Photos courtesy of Sloan Awards for Excellence in Teaching Science and Mathematics

Seven of the city’s top science and math teachers, including three from Queens, know the formula for success in the classroom.

They accepted Sloan Awards for Excellence in Teaching Science and Mathematics this week for using creative methods to inspire students to make the grade and pursue careers in their field.

For Thomas Sangiorgi, a Regents chemistry teacher at Townsend Harris High School, this means being a human target.

The 46-year-old educator lets his students throw plastic foam balls at him in order to demonstrate the collision theory. The only way to score a point is to hit him in the head with one.

“You need the right amount of energy and the right amount of aim,” said Sangiorgi, a teacher of 19 years. “The students love the idea of throwing a ball at a teacher.”

The imaginative demonstration is one of many that have made Sangiorgi a living legend at the Flushing school, Sloan officials said.

Other lessons include shooting balled up socks in the air through a makeshift acetylene cannon to show an organic chemistry reaction.

“The louder it is, the more applause I get. It’s pretty nifty,” he said. “And at that point, I’ve got their attention. They want to know what they just saw.”

Yunseon Esther Kim of Francis Lewis High School and Dorina Cheregi of Newcomers High School were also awarded this year.

Kim, an integrated algebra teacher, was lauded for her eight years of “patience, perseverance and gift for lucid mathematical explanation,” according to Sloan officials.

“Ms. Kim is someone who puts in every ounce of her being toward helping kids,” said Francis Lewis

High School Principal David Marmor. “She stays late. She tutors on her free time. She’s a fantastic math teacher. She’s had phenomenal success.”

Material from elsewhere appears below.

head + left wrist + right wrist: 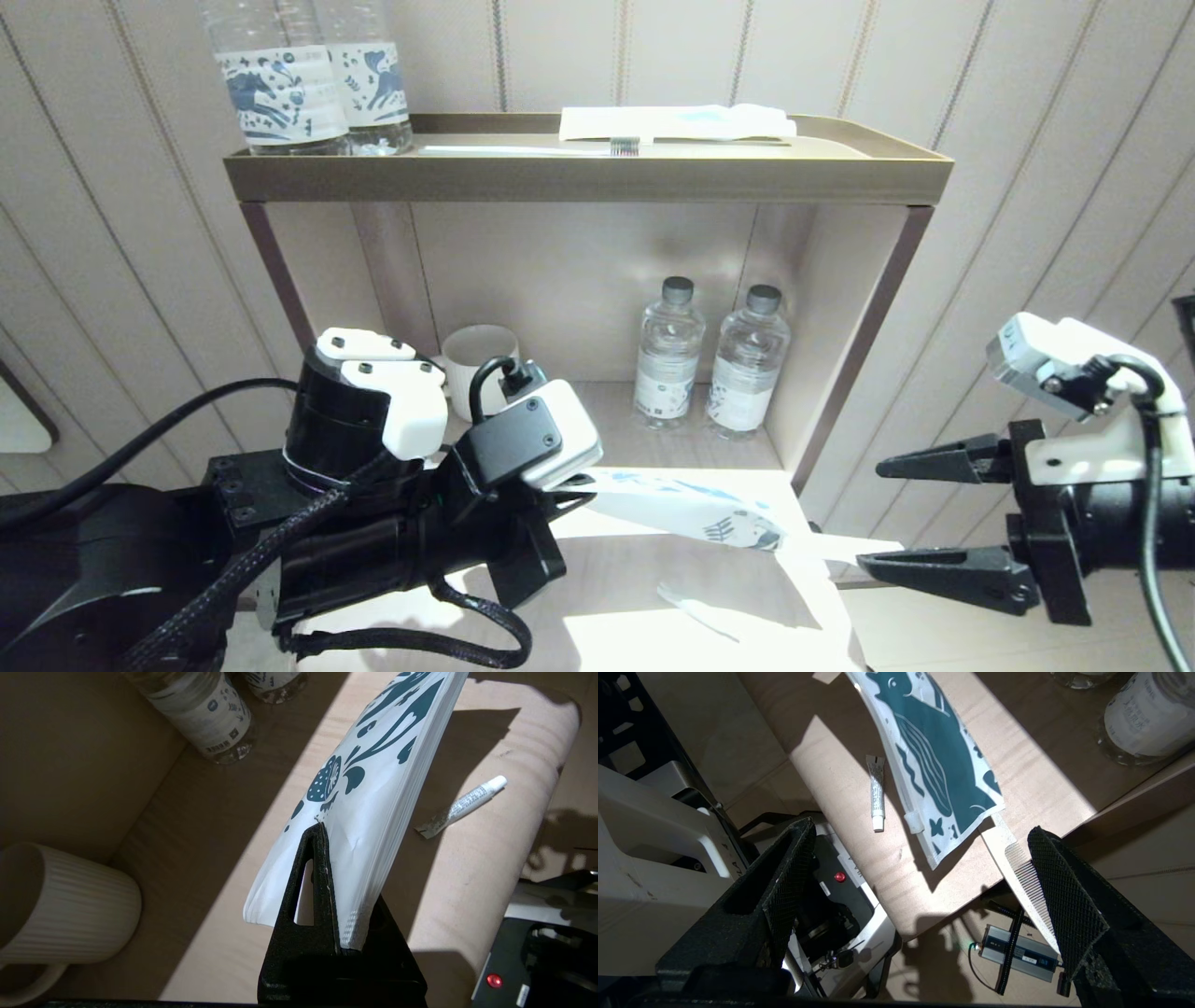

Kim has also helped two-thirds of her second-year algebra students pass their Regents exams after they failed their first year, Marmor and Sloan officials said.

Cheregi, a Romanian immigrant, has dedicated more than 17 years to teaching basic and advanced math to new immigrant teens. She is credited for her honors students’ 92 percent pass rate on the AP Calculus test, according to award officials.

“To have that role model in the school is really wonderful,” said Newcomers Principal Orlando Sarmiento. “It gives the kids a very concrete example of excellence and how to use education to be successful in the United States.”

The seven winners in the city, chosen by a panel of distinguished science and math educators, are being honored in a ceremony Wednesday by the Alfred P. Sloan Foundation, a philanthropic nonprofit organization, and Fund for the City of New York.

Each teacher received $5,000 and another $2,500 for their school’s science and math programs. This is the program’s fifth year.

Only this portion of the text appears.